## Exercise
With pictures removed, output every record below exactly as written.

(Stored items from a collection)
○ ○ ○ ○ ○ ○ ○

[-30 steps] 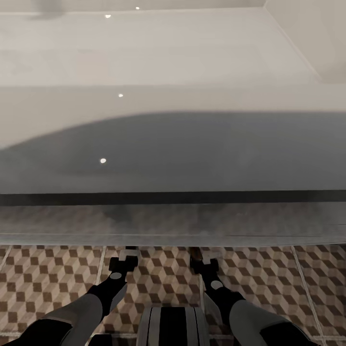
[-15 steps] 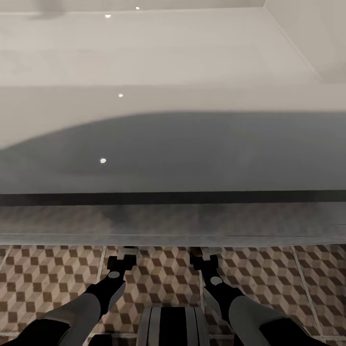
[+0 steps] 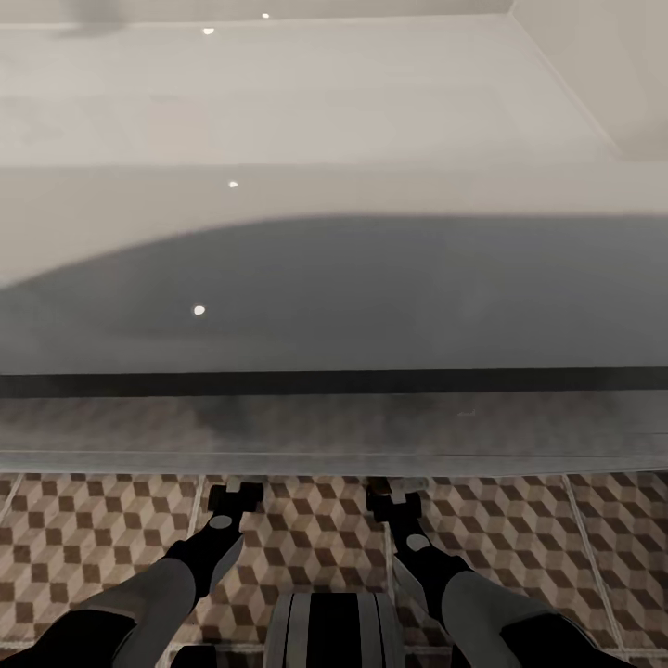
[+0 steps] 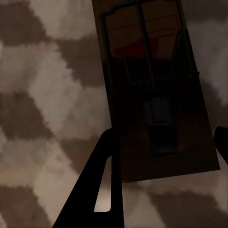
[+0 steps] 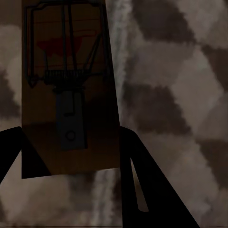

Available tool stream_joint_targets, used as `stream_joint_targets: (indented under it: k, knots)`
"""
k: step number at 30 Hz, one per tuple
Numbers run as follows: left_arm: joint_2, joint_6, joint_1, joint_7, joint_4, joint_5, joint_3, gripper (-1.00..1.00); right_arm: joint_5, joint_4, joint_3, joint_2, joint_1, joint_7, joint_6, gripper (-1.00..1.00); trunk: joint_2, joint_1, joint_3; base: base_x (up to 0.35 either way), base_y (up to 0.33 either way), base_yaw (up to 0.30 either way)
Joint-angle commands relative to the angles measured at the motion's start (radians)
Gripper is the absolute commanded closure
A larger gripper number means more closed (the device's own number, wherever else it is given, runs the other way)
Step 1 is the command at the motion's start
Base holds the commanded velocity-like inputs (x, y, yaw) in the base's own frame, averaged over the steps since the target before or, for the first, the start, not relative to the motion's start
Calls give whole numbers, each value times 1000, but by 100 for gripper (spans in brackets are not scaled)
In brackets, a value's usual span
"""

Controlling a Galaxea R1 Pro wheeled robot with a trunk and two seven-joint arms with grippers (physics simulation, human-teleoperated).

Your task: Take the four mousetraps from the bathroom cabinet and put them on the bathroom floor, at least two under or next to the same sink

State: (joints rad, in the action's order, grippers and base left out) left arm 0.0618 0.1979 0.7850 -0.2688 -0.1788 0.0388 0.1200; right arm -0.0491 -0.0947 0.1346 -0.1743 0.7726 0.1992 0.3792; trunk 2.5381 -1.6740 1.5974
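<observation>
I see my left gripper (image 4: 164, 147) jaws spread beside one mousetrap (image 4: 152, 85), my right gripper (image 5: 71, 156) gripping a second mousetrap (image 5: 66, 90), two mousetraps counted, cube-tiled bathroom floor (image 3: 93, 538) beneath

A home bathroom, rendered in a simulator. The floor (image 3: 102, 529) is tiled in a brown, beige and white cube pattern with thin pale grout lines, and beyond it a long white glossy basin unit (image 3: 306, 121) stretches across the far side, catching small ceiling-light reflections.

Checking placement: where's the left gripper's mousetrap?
Left wrist view: mousetrap lies between the left gripper fingers, over the bathroom floor, at the bathroom sink front.
</observation>
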Motion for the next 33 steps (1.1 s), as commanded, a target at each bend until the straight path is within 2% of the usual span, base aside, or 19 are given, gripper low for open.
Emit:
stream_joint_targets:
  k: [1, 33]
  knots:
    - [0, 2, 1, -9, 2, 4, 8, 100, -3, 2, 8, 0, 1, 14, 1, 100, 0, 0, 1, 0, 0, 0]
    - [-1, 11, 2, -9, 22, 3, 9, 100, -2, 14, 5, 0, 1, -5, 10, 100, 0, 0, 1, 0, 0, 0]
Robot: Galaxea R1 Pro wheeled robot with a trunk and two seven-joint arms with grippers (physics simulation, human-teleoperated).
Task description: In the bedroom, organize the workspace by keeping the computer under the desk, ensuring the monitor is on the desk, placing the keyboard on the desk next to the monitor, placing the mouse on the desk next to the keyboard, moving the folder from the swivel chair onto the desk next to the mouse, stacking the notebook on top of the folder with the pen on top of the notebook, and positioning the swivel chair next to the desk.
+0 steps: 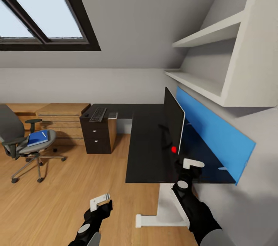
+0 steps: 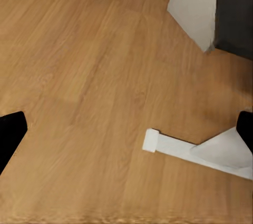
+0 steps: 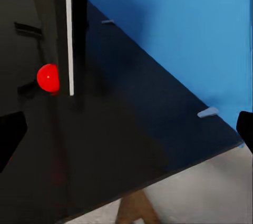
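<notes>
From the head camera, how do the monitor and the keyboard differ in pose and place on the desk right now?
The monitor stands upright on the near arm of the desk, edge-on to the camera, close to the right gripper. The keyboard lies flat on the far arm, over the drawer unit, well apart from the monitor. The monitor shows a red dot low down; the keyboard shows none. Both are black and on the desk.

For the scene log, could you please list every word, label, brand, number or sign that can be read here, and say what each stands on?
No readable text in any view.
Keyboard: key legends too small and blurred to read.
Monitor: seen nearly edge-on, only a plain red dot near its lower corner, no brand visible.
Blue folder on the chair: plain cover, no label readable.
Blue panel behind the desk: blank.
</notes>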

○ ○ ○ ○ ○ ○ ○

## Your solution
[-30 steps] 
[-15 steps] 
[+0 steps] 
[+0 steps] 
[+0 steps] 

Available tool stream_joint_targets, used as `stream_joint_targets: (indented under it: k, knots)`
"""
k: step number at 30 Hz, one per tuple
Numbers run as follows: left_arm: joint_2, joint_6, joint_1, joint_7, joint_4, joint_5, joint_3, gripper (-1.00..1.00); right_arm: joint_5, joint_4, joint_3, joint_2, joint_1, joint_7, joint_6, gripper (-1.00..1.00); trunk: joint_2, joint_1, joint_3; base: base_x (up to 0.35 either way), base_y (up to 0.33 either way), base_yaw (up to 0.30 either way)
Joint-angle commands relative to the angles measured at the motion's start (radians)
Gripper is the absolute commanded closure
A larger gripper number means more closed (the device's own number, wherever else it is given, runs the other way)
Step 1 is the command at the motion's start
Base holds the commanded velocity-like inputs (x, y, yaw) in the base's own frame, averaged over the steps since the target before or, for the first, the start, not relative to the motion's start
Calls give whole numbers, each value times 1000, but by 100 for gripper (spans in brackets are not scaled)
In brackets, a value's usual span
"""

Controlling a Galaxea R1 Pro wheeled robot with a trunk and two seven-joint arms with grippers (physics simulation, human-teleoperated).

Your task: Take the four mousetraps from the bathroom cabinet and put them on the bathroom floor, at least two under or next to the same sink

State: (joints rad, in the action's order, grippers and base left out) left arm 0.0618 0.1979 0.7850 -0.2688 -0.1788 0.0388 0.1200; right arm -0.0491 -0.0947 0.1346 -0.1743 0.7726 0.1992 0.3792; trunk 2.5381 -1.6740 1.5974
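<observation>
I see my left gripper (image 4: 164, 147) jaws spread beside one mousetrap (image 4: 152, 85), my right gripper (image 5: 71, 156) gripping a second mousetrap (image 5: 66, 90), two mousetraps counted, cube-tiled bathroom floor (image 3: 93, 538) beneath

A home bathroom, rendered in a simulator. The floor (image 3: 102, 529) is tiled in a brown, beige and white cube pattern with thin pale grout lines, and beyond it a long white glossy basin unit (image 3: 306, 121) stretches across the far side, catching small ceiling-light reflections.

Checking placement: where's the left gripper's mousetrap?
Left wrist view: mousetrap lies between the left gripper fingers, over the bathroom floor, at the bathroom sink front.
</observation>
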Motion for the next 33 steps (1.1 s), as commanded, a target at each bend until the straight path is within 2% of the usual span, base aside, or 19 are given, gripper low for open.
Emit:
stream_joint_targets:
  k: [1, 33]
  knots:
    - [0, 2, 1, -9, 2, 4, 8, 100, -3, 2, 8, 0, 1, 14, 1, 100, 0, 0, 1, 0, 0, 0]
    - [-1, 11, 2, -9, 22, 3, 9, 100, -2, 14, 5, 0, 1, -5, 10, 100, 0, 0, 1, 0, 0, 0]
Robot: Galaxea R1 Pro wheeled robot with a trunk and two seven-joint arms with grippers (physics simulation, human-teleoperated).
Task description: In the bedroom, organize the workspace by keeping the computer under the desk, ensuring the monitor is on the desk, placing the keyboard on the desk next to the monitor, placing the mouse on the desk next to the keyboard, moving the folder from the swivel chair onto the desk next to the mouse, stacking the notebook on top of the folder with the pen on top of the notebook, and positioning the swivel chair next to the desk.
+0 steps: 
+0 steps: 
+0 steps: 
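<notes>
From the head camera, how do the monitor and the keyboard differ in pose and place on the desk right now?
The monitor stands upright on the near arm of the desk, edge-on to the camera, close to the right gripper. The keyboard lies flat on the far arm, over the drawer unit, well apart from the monitor. The monitor shows a red dot low down; the keyboard shows none. Both are black and on the desk.

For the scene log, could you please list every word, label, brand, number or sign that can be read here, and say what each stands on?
No readable text in any view.
Keyboard: key legends too small and blurred to read.
Monitor: seen nearly edge-on, only a plain red dot near its lower corner, no brand visible.
Blue folder on the chair: plain cover, no label readable.
Blue panel behind the desk: blank.
</notes>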

That completes the answer, and no more is expected.